[Opening Data section]

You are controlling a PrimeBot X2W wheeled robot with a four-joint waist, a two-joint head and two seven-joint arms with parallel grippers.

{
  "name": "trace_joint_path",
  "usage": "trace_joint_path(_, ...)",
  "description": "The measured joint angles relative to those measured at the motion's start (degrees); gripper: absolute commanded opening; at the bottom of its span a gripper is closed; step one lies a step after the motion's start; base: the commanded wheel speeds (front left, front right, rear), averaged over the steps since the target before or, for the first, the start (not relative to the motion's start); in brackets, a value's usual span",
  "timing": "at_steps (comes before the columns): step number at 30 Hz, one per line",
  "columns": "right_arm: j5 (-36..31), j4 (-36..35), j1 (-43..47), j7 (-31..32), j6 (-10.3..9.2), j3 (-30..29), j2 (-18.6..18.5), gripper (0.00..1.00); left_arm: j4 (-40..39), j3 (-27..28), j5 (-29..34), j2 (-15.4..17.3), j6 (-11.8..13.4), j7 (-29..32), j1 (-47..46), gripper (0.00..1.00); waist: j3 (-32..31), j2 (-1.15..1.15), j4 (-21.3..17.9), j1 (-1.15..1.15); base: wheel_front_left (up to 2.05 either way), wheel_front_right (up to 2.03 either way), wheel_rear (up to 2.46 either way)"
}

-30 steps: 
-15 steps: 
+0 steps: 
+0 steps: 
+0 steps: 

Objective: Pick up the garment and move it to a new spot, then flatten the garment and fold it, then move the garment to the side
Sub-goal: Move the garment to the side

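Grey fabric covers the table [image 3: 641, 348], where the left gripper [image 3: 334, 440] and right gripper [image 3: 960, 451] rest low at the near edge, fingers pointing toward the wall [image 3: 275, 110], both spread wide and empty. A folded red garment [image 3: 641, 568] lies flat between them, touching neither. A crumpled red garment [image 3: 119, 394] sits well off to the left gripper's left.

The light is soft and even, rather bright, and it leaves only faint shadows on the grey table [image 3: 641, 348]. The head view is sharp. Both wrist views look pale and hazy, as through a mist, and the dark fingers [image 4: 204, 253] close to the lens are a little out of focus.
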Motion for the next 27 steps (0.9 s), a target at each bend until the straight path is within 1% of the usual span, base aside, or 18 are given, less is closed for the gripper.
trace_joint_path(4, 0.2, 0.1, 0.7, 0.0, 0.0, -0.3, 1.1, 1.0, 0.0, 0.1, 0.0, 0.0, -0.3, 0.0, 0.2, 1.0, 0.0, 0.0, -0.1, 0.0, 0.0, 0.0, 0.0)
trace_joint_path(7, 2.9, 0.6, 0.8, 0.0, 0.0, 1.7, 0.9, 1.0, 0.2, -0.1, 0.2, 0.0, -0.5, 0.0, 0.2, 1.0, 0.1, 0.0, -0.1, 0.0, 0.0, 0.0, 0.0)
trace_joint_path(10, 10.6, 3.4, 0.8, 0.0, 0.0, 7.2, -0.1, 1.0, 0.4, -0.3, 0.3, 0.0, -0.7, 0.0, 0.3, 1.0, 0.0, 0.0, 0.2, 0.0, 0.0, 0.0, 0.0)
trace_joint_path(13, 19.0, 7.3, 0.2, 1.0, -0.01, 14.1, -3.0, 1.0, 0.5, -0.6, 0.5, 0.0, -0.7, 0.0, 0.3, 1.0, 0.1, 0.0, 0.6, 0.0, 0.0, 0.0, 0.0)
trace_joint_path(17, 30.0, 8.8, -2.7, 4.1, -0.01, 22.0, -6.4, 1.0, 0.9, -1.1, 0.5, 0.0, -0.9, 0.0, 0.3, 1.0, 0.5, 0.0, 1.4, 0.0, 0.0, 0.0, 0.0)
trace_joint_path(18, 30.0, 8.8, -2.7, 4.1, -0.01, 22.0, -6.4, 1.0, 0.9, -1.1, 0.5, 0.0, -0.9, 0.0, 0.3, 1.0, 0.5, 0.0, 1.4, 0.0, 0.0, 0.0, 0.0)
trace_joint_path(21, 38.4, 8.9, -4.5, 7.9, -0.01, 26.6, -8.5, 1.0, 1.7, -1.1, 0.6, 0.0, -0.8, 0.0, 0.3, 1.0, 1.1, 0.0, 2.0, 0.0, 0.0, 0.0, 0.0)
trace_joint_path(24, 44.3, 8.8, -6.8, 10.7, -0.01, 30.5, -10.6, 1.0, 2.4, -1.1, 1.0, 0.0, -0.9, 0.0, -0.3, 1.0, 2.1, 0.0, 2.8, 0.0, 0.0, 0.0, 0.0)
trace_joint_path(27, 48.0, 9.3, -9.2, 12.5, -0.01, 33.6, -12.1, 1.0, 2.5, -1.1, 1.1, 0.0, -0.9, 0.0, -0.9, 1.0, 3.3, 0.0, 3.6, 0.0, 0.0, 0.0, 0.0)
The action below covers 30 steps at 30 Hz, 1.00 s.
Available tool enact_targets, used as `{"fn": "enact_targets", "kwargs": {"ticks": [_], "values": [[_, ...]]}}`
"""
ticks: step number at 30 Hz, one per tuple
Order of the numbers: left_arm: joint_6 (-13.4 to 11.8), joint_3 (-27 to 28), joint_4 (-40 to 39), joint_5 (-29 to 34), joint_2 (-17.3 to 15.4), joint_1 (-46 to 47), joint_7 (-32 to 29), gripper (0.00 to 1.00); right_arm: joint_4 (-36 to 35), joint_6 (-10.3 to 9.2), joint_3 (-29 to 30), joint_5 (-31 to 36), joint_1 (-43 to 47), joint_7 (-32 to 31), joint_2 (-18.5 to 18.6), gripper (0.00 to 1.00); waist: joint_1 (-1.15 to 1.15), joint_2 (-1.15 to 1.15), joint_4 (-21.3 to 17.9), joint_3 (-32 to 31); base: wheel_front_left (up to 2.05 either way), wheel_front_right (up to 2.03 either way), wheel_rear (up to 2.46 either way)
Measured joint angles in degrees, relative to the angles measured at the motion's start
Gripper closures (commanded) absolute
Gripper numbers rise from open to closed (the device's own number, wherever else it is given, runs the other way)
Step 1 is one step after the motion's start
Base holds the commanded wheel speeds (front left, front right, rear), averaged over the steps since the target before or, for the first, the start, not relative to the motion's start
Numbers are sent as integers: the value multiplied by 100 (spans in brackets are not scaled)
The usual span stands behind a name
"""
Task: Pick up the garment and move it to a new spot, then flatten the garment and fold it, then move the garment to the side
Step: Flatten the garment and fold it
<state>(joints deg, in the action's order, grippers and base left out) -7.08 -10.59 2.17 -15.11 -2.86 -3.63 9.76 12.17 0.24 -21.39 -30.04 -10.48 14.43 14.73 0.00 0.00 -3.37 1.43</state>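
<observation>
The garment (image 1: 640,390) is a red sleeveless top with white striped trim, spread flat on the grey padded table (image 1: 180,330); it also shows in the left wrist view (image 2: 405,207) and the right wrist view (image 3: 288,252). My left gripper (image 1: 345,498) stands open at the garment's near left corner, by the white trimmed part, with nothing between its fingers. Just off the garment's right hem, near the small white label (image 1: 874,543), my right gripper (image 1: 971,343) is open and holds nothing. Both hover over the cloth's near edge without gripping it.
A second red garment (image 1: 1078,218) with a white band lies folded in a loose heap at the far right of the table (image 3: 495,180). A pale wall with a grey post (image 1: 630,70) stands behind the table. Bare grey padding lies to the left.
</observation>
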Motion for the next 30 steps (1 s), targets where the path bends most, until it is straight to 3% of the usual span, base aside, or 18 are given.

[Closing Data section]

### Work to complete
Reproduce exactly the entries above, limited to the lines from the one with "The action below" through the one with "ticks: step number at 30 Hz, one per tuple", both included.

### Solution for this problem
The action below covers 30 steps at 30 Hz, 1.00 s.
Available tool enact_targets, used as `{"fn": "enact_targets", "kwargs": {"ticks": [_], "values": [[_, ...]]}}`
"""
ticks: step number at 30 Hz, one per tuple

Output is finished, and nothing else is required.